● Exercise goal
Only lines holding the word "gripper" are needed; copy each of them from the material.

● Supplied information
________________________

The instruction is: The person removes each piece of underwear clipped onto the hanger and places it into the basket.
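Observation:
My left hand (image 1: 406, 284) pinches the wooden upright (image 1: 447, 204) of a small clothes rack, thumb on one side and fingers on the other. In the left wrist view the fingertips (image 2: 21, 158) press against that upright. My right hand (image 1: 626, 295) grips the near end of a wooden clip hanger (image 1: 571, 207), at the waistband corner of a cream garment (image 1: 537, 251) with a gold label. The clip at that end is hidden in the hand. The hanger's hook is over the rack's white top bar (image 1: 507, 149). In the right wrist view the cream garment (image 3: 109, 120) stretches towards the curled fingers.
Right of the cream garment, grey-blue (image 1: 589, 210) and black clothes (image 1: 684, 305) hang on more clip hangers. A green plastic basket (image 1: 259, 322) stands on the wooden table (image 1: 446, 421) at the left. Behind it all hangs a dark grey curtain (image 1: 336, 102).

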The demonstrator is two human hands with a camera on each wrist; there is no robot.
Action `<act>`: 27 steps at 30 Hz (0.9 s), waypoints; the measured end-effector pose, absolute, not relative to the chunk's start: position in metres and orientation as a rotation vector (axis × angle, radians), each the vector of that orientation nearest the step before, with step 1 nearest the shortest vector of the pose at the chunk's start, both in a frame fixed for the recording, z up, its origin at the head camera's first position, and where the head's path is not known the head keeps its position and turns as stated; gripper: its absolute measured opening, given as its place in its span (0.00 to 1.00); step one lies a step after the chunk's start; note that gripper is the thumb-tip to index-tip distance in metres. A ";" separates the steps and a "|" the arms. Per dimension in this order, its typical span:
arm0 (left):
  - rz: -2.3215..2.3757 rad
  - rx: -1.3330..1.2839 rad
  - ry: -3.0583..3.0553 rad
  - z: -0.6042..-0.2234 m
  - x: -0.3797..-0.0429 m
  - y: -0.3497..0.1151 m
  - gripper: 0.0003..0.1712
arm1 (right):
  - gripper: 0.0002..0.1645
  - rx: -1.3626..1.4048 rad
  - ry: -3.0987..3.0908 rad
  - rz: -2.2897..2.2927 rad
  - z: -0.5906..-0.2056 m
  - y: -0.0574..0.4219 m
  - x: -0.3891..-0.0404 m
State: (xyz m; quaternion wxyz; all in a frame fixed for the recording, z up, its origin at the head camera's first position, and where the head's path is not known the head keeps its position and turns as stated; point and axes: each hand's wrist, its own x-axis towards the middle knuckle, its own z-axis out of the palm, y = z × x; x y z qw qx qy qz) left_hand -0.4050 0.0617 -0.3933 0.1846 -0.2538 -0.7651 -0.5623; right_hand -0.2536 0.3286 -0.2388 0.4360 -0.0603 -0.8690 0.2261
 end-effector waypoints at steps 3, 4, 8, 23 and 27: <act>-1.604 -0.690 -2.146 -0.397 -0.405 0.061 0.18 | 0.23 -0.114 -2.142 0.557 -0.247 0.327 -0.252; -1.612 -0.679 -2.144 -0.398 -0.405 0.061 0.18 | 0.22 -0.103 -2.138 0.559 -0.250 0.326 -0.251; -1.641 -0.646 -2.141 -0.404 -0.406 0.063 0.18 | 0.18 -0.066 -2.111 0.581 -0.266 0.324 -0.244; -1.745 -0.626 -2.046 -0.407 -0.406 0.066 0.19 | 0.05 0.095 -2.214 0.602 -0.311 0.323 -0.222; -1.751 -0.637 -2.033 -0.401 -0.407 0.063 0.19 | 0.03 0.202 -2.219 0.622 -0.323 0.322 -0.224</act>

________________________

● Answer below
Action `<act>`: 27 steps at 30 Hz (0.9 s), waypoints; the measured end-effector pose, absolute, not relative to the chunk's start: position in metres and orientation as a rotation vector (axis × angle, radians), each the vector of that orientation nearest the step before, with step 1 nearest the shortest vector of the pose at the chunk's start, both in a frame fixed for the recording, z up, its origin at the head camera's first position, and where the head's path is not known the head keeps its position and turns as stated; gripper: its absolute measured opening, given as its place in its span (0.00 to 1.00); step one lies a step after the chunk's start; note that gripper is the thumb-tip to index-tip distance in metres. A ";" separates the steps and a "|" the arms. Per dimension in this order, its typical span:
  - gripper: 0.0003..0.1712
  - gripper: 0.0002..0.1645

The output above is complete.